▶ _What you have to do_:
In the entries below, the lines from the one with "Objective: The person" through the one with "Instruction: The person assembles" are to be copied exactly; both ends count.
[Opening Data section]
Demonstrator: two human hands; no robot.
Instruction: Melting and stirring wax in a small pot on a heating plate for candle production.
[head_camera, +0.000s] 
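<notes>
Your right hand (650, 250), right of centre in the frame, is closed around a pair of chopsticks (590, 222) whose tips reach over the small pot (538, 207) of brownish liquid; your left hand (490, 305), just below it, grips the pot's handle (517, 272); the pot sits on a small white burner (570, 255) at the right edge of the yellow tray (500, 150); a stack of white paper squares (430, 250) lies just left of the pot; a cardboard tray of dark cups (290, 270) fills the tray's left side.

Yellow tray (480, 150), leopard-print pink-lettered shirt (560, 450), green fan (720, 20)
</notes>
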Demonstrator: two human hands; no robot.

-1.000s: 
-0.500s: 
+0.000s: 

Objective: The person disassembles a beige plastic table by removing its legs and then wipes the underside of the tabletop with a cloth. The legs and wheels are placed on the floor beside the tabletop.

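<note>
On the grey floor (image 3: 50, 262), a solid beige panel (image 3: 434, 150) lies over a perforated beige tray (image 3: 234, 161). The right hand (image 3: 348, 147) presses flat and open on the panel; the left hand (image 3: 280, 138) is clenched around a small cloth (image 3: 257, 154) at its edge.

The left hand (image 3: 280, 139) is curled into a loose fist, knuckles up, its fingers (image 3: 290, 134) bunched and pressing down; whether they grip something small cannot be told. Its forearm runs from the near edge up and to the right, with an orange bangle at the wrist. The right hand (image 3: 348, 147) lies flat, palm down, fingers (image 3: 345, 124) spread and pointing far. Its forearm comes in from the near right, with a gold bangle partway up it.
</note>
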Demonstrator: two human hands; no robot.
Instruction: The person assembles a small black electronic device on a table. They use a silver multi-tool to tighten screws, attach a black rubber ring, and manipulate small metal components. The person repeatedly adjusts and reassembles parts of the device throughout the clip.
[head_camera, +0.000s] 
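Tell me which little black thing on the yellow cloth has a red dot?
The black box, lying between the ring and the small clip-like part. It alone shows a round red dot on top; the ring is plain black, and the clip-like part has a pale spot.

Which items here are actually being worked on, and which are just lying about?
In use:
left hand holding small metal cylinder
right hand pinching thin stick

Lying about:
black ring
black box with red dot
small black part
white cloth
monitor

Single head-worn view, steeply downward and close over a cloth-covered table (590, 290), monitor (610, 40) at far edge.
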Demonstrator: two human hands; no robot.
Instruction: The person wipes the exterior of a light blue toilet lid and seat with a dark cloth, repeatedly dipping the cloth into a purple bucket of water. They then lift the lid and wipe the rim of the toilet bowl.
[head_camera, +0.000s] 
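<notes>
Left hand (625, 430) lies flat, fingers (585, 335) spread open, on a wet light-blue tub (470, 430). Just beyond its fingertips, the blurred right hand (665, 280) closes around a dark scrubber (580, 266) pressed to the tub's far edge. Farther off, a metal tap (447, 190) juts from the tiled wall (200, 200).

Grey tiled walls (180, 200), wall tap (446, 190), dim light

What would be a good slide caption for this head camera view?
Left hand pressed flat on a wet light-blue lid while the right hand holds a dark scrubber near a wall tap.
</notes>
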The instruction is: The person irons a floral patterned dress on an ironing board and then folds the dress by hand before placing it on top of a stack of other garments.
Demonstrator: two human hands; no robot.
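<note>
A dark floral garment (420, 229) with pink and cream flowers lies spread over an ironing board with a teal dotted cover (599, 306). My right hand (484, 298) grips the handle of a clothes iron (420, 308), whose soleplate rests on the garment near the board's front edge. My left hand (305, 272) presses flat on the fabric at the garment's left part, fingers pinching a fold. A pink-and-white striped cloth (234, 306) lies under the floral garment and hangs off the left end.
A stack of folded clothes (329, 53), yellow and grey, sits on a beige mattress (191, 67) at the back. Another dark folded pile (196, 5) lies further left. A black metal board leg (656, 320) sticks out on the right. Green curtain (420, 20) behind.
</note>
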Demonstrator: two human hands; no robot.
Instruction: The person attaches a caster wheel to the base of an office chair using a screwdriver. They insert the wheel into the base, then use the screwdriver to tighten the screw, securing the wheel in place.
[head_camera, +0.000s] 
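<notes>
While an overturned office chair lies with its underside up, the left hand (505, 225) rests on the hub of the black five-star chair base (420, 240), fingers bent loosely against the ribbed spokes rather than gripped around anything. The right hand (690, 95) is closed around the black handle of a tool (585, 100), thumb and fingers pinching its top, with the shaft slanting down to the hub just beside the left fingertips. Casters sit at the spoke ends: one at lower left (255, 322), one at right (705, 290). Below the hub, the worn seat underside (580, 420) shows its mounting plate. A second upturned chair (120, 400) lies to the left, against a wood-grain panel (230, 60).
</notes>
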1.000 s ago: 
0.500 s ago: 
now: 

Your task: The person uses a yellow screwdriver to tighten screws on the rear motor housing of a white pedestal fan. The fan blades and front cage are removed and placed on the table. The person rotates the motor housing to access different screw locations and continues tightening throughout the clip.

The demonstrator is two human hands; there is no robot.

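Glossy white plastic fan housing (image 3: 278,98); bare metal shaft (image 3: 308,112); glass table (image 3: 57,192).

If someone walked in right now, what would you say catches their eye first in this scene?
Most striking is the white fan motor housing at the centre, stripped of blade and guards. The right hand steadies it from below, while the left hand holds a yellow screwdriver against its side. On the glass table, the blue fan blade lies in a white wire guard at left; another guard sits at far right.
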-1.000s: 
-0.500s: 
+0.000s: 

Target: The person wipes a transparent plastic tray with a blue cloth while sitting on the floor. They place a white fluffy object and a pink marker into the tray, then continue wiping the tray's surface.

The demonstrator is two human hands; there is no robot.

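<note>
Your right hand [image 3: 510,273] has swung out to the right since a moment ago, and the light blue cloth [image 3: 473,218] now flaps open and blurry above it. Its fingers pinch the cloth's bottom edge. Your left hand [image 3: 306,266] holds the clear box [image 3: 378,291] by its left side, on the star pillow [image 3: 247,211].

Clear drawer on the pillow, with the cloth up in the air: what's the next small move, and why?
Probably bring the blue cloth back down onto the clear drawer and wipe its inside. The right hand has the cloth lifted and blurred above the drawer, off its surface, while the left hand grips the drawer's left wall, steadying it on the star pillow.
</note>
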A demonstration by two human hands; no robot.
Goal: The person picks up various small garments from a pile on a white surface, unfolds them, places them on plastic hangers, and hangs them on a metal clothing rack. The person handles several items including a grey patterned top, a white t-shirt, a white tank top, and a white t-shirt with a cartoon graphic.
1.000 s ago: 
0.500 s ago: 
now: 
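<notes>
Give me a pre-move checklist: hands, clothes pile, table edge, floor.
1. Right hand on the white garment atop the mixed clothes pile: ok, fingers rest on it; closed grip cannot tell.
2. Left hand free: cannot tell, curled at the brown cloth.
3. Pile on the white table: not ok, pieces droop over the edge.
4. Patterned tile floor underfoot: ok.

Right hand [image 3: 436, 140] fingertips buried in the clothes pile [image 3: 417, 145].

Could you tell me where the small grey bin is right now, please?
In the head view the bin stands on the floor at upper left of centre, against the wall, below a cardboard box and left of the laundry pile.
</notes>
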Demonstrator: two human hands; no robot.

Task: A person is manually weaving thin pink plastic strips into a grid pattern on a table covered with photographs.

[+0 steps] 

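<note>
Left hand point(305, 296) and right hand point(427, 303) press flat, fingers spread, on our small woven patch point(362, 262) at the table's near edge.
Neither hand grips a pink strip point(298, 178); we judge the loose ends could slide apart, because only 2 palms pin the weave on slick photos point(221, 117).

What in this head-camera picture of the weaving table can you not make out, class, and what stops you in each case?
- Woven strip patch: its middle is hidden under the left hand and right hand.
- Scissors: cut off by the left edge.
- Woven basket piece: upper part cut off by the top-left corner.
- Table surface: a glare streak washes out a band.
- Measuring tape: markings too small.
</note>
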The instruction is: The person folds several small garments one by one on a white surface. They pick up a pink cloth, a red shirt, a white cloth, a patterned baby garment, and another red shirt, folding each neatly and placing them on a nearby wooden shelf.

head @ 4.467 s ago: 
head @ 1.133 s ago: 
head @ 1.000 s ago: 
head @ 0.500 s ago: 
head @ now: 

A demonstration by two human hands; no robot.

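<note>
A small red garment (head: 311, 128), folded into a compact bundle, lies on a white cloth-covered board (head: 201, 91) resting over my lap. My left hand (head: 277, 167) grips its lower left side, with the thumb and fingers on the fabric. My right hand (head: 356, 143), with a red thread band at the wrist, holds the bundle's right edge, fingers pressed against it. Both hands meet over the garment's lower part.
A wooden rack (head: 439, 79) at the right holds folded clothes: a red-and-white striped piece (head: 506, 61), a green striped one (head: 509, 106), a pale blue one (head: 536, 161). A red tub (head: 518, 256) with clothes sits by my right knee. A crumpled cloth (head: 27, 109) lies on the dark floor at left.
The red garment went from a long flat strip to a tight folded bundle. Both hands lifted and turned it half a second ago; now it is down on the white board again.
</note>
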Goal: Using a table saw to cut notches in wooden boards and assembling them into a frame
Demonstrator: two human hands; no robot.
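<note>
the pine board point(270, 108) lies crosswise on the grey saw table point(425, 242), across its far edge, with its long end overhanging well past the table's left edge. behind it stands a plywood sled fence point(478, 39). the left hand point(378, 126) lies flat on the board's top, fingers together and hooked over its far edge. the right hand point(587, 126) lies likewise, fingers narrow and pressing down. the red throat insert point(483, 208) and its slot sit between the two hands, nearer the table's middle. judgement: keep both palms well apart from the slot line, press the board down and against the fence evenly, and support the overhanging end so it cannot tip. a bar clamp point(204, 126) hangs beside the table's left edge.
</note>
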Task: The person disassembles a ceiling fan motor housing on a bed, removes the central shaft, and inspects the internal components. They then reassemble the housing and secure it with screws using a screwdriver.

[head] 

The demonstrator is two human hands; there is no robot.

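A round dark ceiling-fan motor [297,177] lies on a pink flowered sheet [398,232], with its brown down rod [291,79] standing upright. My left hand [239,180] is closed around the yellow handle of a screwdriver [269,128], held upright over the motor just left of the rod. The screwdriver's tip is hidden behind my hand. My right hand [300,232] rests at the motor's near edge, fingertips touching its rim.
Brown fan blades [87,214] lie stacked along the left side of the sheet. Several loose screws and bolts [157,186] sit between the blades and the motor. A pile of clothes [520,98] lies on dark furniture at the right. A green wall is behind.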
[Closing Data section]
▶ _Solution_:
Objective: The person disassembles a beige plastic table by removing its legs and then wipes the underside of the tabletop with a cloth. The legs and wheels are placed on the floor beside the tabletop.

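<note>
On the grey floor (image 3: 50, 262), a solid beige panel (image 3: 434, 150) lies over a perforated beige tray (image 3: 234, 161). The right hand (image 3: 348, 147) presses flat and open on the panel; the left hand (image 3: 280, 138) is clenched around a small cloth (image 3: 257, 154) at its edge.

The left hand (image 3: 280, 139) is curled into a loose fist, knuckles up, its fingers (image 3: 290, 134) bunched and pressing down; whether they grip something small cannot be told. Its forearm runs from the near edge up and to the right, with an orange bangle at the wrist. The right hand (image 3: 348, 147) lies flat, palm down, fingers (image 3: 345, 124) spread and pointing far. Its forearm comes in from the near right, with a gold bangle partway up it.
</note>
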Demonstrator: two human hands; no robot.
Instruction: The person assembles a small black electronic device on a table. They use a silver multi-tool to tighten screws, attach a black rubber ring, and manipulate small metal components. The person repeatedly adjusts and reassembles parts of the device throughout the clip.

The output given is complete.